Most of the remaining third of inventory are correctly priced at land value only and WILL be torn down if they dont fall down on their own waiting to close. The remainder of the remainder--those few rare gems that boast curb appeal, livability and attractive pricing--are what I'm talking about. Now we're in 'the zone' and the scenario plays out like this:
On a weekly basis, a handful (maybe less) of homes in the $800,000 range appear on the market and by "market" I mean a good portion of the Northeast Side of Chicago and almost all of the desirable "upper-end" North Shore communities within an hour drive of the Hancock Building. Many have had new and sometimes drastic price reductions because the now increasingly discouraged owners who originally felt their homes were worth "a million" realized the Buying side of "the market" wasn't responding. This is usually attributed to a combination of timing and simple Incorrect Pricing and is a topic I have addressed at length in a previous archived blog. These homes are too nice to tear down and while not without a few obvious flaws; dated baths and kitchens, small closets, no central air, odd shaped or irregular sized lots---they are still, all things equal, solid properties with decent curb appeal worth maybe in the mid to upper 700s as of this writing. Many of these may be a little overpriced but are still able to command a negotiated offer that is acceptable to both the Buyer and Seller. I negotiate more than my fair share of these as well.

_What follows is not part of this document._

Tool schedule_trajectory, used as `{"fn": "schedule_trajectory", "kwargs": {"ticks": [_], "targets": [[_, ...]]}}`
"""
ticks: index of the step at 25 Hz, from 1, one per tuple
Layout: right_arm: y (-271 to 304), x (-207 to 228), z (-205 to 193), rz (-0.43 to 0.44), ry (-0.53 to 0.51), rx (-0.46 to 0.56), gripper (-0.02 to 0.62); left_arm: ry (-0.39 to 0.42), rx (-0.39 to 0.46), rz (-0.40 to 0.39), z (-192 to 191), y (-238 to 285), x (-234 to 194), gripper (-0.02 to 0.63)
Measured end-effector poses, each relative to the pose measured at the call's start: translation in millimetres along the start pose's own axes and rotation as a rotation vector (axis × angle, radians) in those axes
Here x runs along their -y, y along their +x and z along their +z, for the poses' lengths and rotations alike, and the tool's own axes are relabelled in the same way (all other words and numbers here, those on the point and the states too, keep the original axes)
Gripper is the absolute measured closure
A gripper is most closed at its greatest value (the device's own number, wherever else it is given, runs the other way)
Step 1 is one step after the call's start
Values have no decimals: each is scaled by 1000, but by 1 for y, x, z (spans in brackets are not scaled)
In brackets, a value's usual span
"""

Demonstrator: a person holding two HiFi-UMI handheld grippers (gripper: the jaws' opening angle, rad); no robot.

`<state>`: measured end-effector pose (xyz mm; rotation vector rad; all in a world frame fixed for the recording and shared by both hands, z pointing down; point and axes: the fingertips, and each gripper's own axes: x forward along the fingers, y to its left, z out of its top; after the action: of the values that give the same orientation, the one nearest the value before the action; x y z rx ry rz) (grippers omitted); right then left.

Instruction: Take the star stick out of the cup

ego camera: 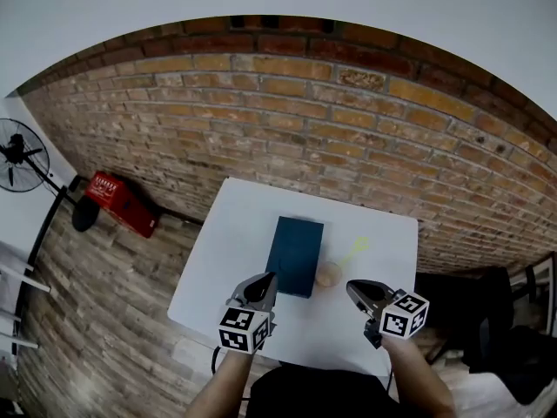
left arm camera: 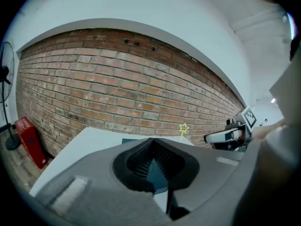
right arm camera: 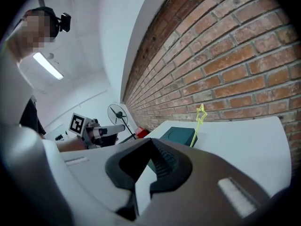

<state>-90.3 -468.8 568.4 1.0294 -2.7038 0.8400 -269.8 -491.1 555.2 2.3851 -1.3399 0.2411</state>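
A yellow star stick (ego camera: 355,249) leans out of a small pale cup (ego camera: 328,275) on the white table (ego camera: 228,242), just right of a dark teal box (ego camera: 296,255). My left gripper (ego camera: 264,287) hovers at the near end of the box, shut and empty. My right gripper (ego camera: 357,293) is near and right of the cup, also shut and empty. In the left gripper view the closed left gripper (left arm camera: 151,142) hides the cup; the star (left arm camera: 184,129) shows above it. In the right gripper view the star stick (right arm camera: 201,114) rises beside the box (right arm camera: 178,135), beyond my right gripper (right arm camera: 151,142).
A brick wall (ego camera: 331,120) runs behind the table. On the floor to the left lie a red case (ego camera: 122,203) and a black standing fan (ego camera: 17,155). Dark furniture (ego camera: 487,320) stands close to the table's right side.
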Motion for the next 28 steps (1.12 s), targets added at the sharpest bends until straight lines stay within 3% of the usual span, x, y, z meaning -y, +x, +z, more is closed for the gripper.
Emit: {"fn": "schedule_trajectory", "kwargs": {"ticks": [4,8,13,19,28], "targets": [[2,-5,-17,-53,25,-4,594,11,-11,-74,-4,9,2,600],[-2,-10,-31,-88,47,-25,594,-45,-33,-116,-21,19,6,600],[-7,16,-33,-156,64,-17,555,-36,-68,-165,-33,39,16,600],[15,43,-48,-179,106,-34,503,-60,-89,-150,-39,63,10,600],[49,85,-33,-140,142,-8,431,-69,-124,-110,-41,104,3,600]]}}
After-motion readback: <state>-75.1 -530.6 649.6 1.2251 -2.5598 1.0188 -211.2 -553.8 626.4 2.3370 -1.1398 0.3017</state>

And finally, what's left of the above handful are the cream of the housing crop--new on the market with significantly better renovations and curb appeal, on the prettiest streets in the most desired neighborhoods with the highest rated public schools. These go into multiple offers the first day or so on the market with few or no contingencies and virtually No Negotiation. These are the true $800,000 Homes. These are homes that more than one Buying entity likes (loves) (desires) enough to write a contract on the spot and close in 30 days. These are the ones that WILL be worth a million in short order. They are generally priced right for a timely sell as the house is already flush with Equity and the Owner needs to move on NOW--no fooling around, no testing the market. As I mentioned earlier, I have at least one person a week asking me if I know of any of these. And what do I do?
Bubble notwithstanding (ha,ha)...I put them in the car immediately and tell them without hesitation about this "$800,000 House Phenomenon" I discovered.